Fraud News Around the Globe

July 26, 2016

The manager of a now-defunct Bergen County, N.J., used car dealership and two co-workers have pleaded guilty in bank financing scams that netted $1.4 million in fraudulent loans for luxury cars, according to announcement by acting Attorney General Christopher S. Porrino and the Office of the Insurance Fraud Prosecutor (OIFP).

Hector Marquez, the general manager of D.I.B Leasing in Teterboro, pleaded guilty to first-degree money laundering and second-degree misconduct by a corporate official in a hearing before Superior Court Judge Susan Steele in Bergen County. Marquez also pleaded guilty to second-degree insurance fraud in a separate indictment involving a $139,000 Bentley purchased at his dealership and later torched and reported stolen to an insurance company.

The state has agreed to recommend a sentence not to exceed 16 years in the dealership case. In the insurance fraud case, the state has agreed to recommend a sentence not to exceed seven years, to run concurrent to the first sentence. Marquez’s sentencing is scheduled for Jan 20, 2017.

Marquez is the third defendant to plead guilty in the D.I.B. Leasing case. The dealership’s finance manager, Paul Russo, pleaded guilty to second-degree money laundering and second-degree misconduct by a corporate official.  The state has agreed to recommend a prison term not to exceed 10 years, when Russo is sentenced on September 16. The dealership’s title manager, Lisa Ghobrial, recently pleaded guilty to third-degree misconduct by a corporate official. The state has agreed to recommend a three-year probationary term when she is sentenced on September 16.
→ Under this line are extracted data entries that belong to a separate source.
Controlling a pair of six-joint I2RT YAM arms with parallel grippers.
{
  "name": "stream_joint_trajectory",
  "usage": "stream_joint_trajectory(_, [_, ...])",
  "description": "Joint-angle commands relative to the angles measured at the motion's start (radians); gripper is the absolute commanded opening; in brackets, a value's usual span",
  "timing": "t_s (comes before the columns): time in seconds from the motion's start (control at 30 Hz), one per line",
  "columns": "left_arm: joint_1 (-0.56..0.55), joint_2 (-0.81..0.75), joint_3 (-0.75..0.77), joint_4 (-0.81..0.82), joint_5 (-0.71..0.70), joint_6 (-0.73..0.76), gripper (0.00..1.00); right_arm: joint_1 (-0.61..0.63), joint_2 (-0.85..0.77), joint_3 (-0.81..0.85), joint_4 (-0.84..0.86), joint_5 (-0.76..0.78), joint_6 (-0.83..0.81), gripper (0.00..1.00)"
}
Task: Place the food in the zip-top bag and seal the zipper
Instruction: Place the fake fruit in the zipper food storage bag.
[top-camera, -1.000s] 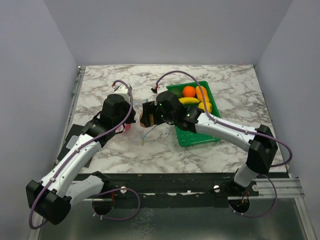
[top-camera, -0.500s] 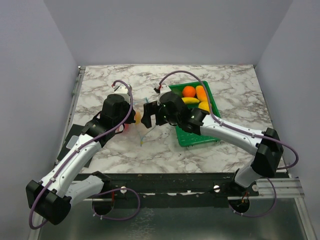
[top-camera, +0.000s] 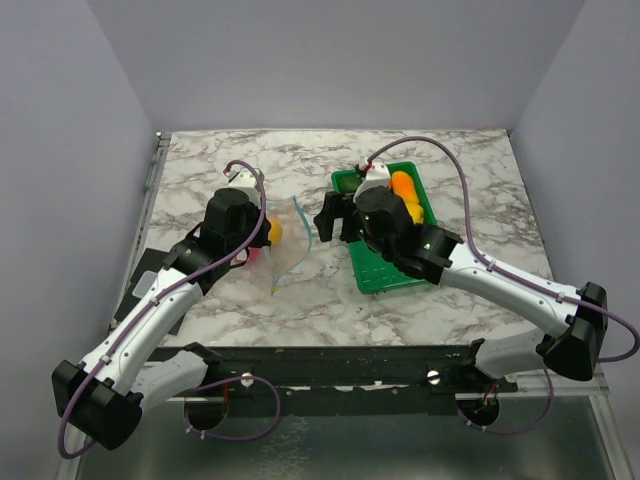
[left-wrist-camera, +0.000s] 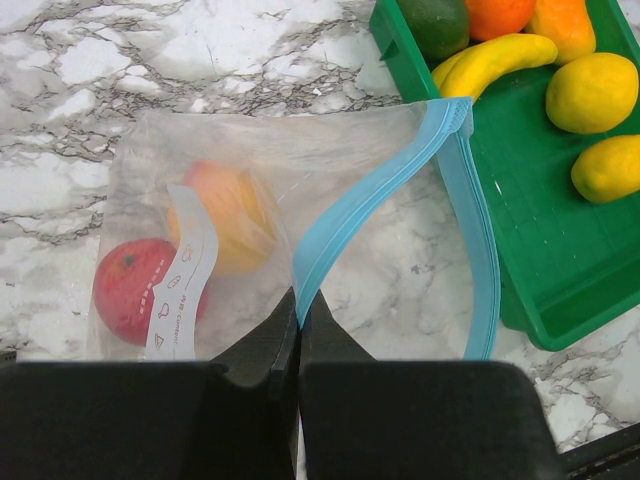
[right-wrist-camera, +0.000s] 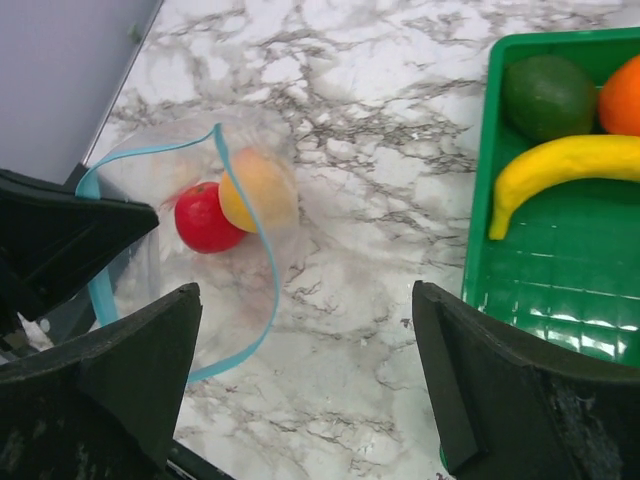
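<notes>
The clear zip-top bag (left-wrist-camera: 250, 170) lies on the marble with its mouth open. Inside it are a red piece (left-wrist-camera: 135, 290) and a round orange-yellow fruit (left-wrist-camera: 225, 215). My left gripper (left-wrist-camera: 298, 318) is shut on the light blue zipper (left-wrist-camera: 370, 195) and holds one lip up. My right gripper (right-wrist-camera: 305, 295) is open and empty above the table, between the bag (right-wrist-camera: 200, 230) and the green tray (right-wrist-camera: 560, 290). The tray holds a banana (right-wrist-camera: 560, 165), a dark green piece (right-wrist-camera: 548, 95), an orange (right-wrist-camera: 625, 95) and lemons (left-wrist-camera: 592, 92). In the top view the bag (top-camera: 290, 245) sits left of the right gripper (top-camera: 333, 222).
The green tray (top-camera: 385, 272) stands right of centre on the marble table (top-camera: 460, 170). Grey walls enclose the table on three sides. The left arm (top-camera: 160, 310) reaches in from the near left, and the right arm (top-camera: 500, 280) from the near right.
My right gripper has pulled back to the right from the bag's mouth toward the tray. An orange-yellow fruit now lies in the bag. The left gripper has kept its hold.
</notes>
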Motion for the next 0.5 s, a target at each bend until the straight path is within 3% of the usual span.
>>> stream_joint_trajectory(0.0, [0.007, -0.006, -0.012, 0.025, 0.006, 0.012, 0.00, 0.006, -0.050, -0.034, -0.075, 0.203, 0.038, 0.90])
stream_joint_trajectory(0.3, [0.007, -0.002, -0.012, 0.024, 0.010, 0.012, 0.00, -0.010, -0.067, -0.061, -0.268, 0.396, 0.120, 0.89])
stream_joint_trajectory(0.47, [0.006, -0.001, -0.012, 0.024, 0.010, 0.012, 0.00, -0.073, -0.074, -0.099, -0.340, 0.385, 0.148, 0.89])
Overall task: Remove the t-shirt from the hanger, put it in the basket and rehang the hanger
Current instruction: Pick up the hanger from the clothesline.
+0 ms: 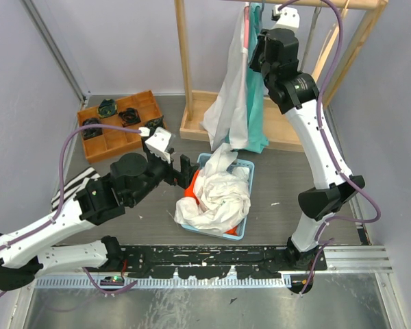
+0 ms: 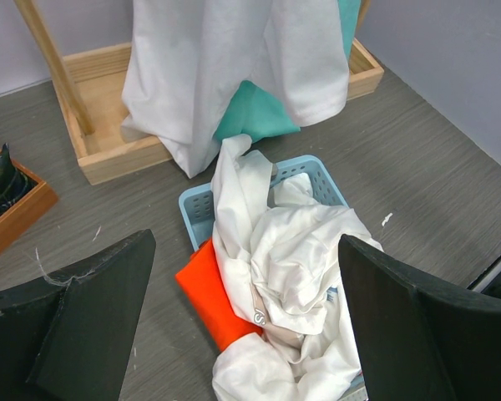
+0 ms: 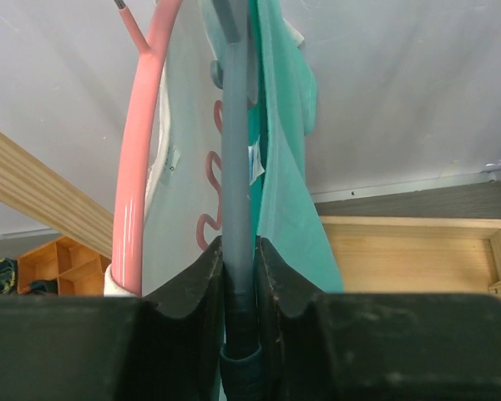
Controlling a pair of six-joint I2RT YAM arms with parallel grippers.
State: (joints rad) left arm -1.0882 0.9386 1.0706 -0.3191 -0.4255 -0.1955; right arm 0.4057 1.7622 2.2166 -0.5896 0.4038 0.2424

The trio, along with a loan applicant assistant, a bookkeeper, and the owner of the dealership, were all charged in connection with the conspiracy. Prosecutors said the defendants created fake employment records, inflated incomes, and supplied false pay stubs and fictitious employee verifications to dupe banks into approving auto financing for customers whose income levels did not qualify them for loans on the pricey vehicles.

Four of the loans were taken out in the names of customers who had submitted personal information to apply for financing but ultimately did not buy cars from the dealership, prosecutors allege. The fifth loan was in the name of a person who had never been to D.I.B. Leasing or applied for a car loan there, prosecutors alleged.

The loan money obtained from the banks was for personal benefit by the various employees of the dealership, prosecutors said.

The remaining defendants have all been indicted on charges of conspiracy and money laundering in the first degree and with a second-degree charge of trafficking in personal identifying information pertaining to another person:

  • Patsy Galasso, owner of D.I.B. Leasing.
  • Jennifer Perez, who assisted with loan applications.
  • Michael Ricciardi, who did bookkeeping for the dealership.

Galasso and Ricciardi are also charged with second-degree identity theft, and 62 counts of theft by deception – two in the second degree and 60 in the third degree. Galasso is also charged with second-degree misconduct by a corporate official.

First degree crimes carry a sentence of 10 to 20 years in state prison and a criminal fine of up to $200,000; second-degree crimes carry a sentence of five to 10 years in state prison and a criminal fine of up to $150,000; third-degree crimes carry a sentence of three to five years in state prison and a criminal fine of up to $15,000.

Staged vehicle thefts lead to criminal charges, according to Aviva Canada.

On December 10, 2015, Mark Haselden reported to police that his Ford F150 truck, insured by Aviva Canada, was stolen. He made two claims to Aviva Canada; one for the loss of his vehicle and another for its contents including a high-end stereo system, GPS, clothing and tools. When the police recovered the vehicle eight days later, the interior had been vandalized beyond repair, the contents were missing and a broken off key was found in the ignition. The exterior showed no signs of forced entry.

During the course of Aviva Canada’s investigation into Haselden’s claims, it was revealed that he knowingly provided false and misleading information, including lying under oath on two occasions. As a result, Aviva Canada denied the claims for the loss of the vehicle and its contents.

Aviva Canada presented their findings to the Durham Regional Police Service and compiled information and evidence requested by the investigating officer. The Durham Regional Police Service charged Haselden with four counts: fraud over $5,000; fraud under $5,000; public mischief and, perjury.